Okay, I'm trying to write something resembling a 3D game engine. That means I have to deal with matrix transformations and similar stuff.
For any of you who don't know, you need to use three basic matrices to define where a vertex will be positioned on the screen: projection matrix, view matrix and entity matrix.
View matrix moves the camera, while the entity matrix moves an entity in the world. We don't care about projection matrix here. Since the camera doesn't exist, it's simulated by moving the whole scene in inverse way (negate translation vectors and inverse rotation quaternions).
Given their similarity, I wanted to write a base class to act as an interface and write two implementations that would deal with each of the matrices, entity one using the values provided, and view one inverting them appropriately. That way the client can move the camera more intuitively leaving the inversion conundrum to be dealt internally. It also allows me to write methods that operate on either of matrix types.
But there are two things that oppose each other, making achieving this a bit difficulty (or at least messy).
Entity matrix has three components: position, rotation and scale. The view matrix only has the first two - it makes no sense to scale the camera. I could code the first two components into the base class and have the scale be specific for the entity matrix.

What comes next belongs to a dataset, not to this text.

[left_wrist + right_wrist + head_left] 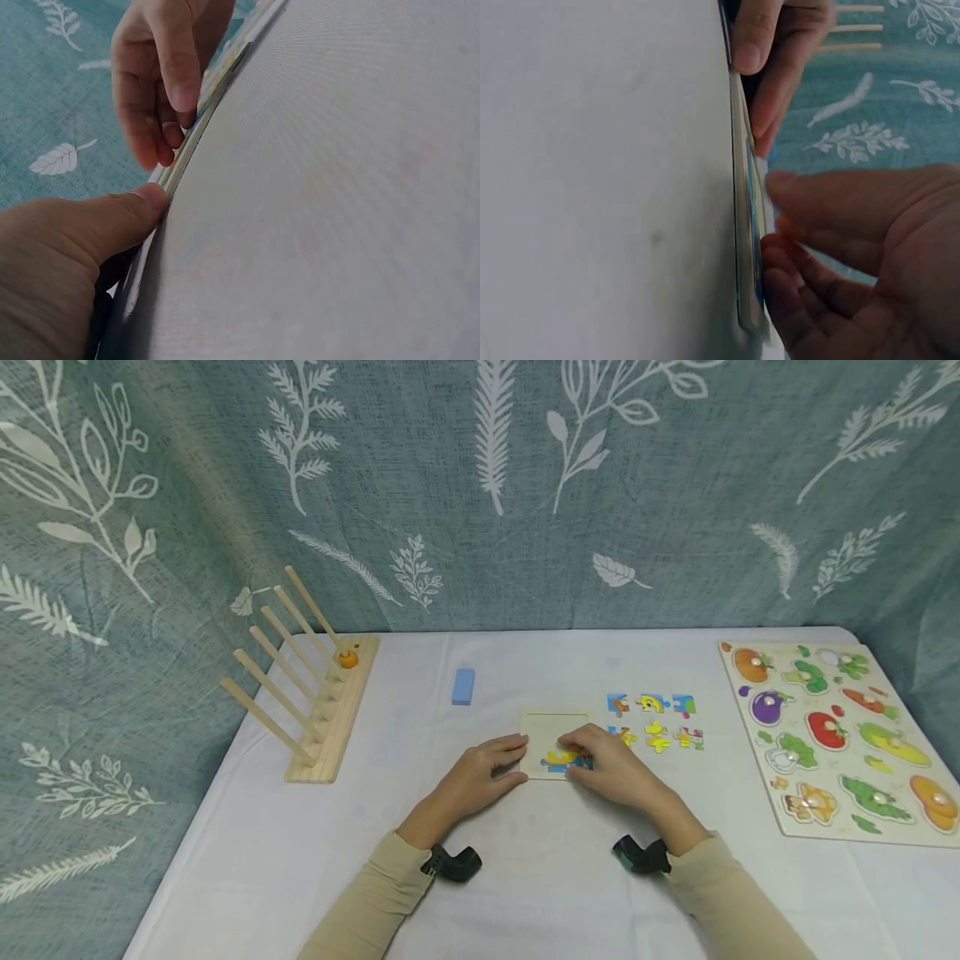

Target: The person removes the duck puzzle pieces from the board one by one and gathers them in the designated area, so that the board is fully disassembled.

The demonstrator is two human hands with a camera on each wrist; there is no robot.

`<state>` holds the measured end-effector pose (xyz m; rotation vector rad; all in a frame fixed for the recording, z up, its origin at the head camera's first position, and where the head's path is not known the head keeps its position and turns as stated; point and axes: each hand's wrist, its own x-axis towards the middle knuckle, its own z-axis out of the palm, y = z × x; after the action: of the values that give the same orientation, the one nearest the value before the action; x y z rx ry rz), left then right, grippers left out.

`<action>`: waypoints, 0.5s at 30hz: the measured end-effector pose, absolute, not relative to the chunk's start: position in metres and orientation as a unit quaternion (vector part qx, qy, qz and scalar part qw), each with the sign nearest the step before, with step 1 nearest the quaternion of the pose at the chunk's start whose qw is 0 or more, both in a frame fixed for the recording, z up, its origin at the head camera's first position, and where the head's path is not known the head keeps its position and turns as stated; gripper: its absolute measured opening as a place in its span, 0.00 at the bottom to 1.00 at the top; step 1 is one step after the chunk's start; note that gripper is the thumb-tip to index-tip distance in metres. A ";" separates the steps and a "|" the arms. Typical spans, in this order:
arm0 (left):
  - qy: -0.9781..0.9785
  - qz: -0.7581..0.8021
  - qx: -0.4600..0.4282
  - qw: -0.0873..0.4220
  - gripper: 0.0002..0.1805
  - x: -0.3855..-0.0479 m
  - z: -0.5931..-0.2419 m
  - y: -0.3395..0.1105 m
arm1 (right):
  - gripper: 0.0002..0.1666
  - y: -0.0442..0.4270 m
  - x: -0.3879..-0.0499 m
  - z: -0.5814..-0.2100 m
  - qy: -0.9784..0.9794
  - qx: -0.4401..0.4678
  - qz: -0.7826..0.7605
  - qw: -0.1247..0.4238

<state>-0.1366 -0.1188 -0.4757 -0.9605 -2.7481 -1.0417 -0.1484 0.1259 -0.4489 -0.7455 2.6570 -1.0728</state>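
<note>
A small square jigsaw tray (540, 727) lies on the white table between the hands. Blue and yellow jigsaw pieces (553, 762) sit along its near side. My left hand (480, 772) touches the tray's left edge with relaxed fingers and thumb; in the left wrist view its thumb (124, 217) rests at the rim. Over the tray's right part, my right hand (611, 764) curls its thumb and fingers about a dark blue jigsaw piece (582, 762) at the near right corner, partly hidden. Several loose jigsaw pieces (656, 739) lie in two rows beyond that hand.
At the left stands a wooden peg rack (348, 718) with an orange ring-like piece (348, 659) at its far end. A blue block (463, 686) lies behind the left hand. On the right is a large vegetable puzzle board (765, 760). A patterned curtain (525, 568) hangs behind the table.
</note>
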 end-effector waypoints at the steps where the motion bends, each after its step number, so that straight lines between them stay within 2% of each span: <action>1: -0.889 -0.336 -0.311 0.025 0.26 -0.136 -0.475 -0.119 | 0.23 0.125 -0.148 -0.449 0.897 -0.251 -0.352 0.096; 6: -0.889 -0.333 -0.312 0.026 0.26 -0.137 -0.475 -0.119 | 0.21 0.122 -0.146 -0.447 0.905 -0.253 -0.324 0.112; 15: -0.889 -0.336 -0.309 0.024 0.26 -0.137 -0.476 -0.119 | 0.16 0.119 -0.145 -0.447 0.908 -0.248 -0.319 0.109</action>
<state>-0.1367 -0.1188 -0.4763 -0.9557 -2.7522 -1.0401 -0.1447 0.1191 -0.4472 -0.7305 2.6713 -0.9386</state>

NOTE: When I say matrix type, or refer to a matrix, I actually mean a custom type that holds the components I can create the matrix out of, not a matrix object.
But I want to write another class that would hold a single method that would take in a matrix and transform it based on some rules (I'd have an abstract interface and client could implement any number of methods which somehow transform the object - move/rotate object based on player input, move it along a specific curve, rotate around a point, etc). You can see that this methods could be executed on either entities or camera(s). Making the base class makes it possible - I can pass the base matrix type to the method and have it return the transformed matrix, regardless of it's concrete type.
However, if I put scale component in entity matrix, I won't be able to use it in that method since it will take the base type that will not have it defined.
If I put scale in the base type, it makes the whole thing a bit dirty, since I can now scale the view matrix. In this particular case, scaling the view matrix changes nothing and nothing bad happens due to the way I construct the actual matrix from the data, it just makes me feel bad and dirty.
But imagine this same situation in different environment. Doing this there might cause your computer to spit fire and dragons to come out of your display and eat your face off.
My question isn't about my specific case (where I can ignore it, but feel dirty and bad), but a generic one (with dragons and fire). How can I achieve what I want without having a dragon chew my face off?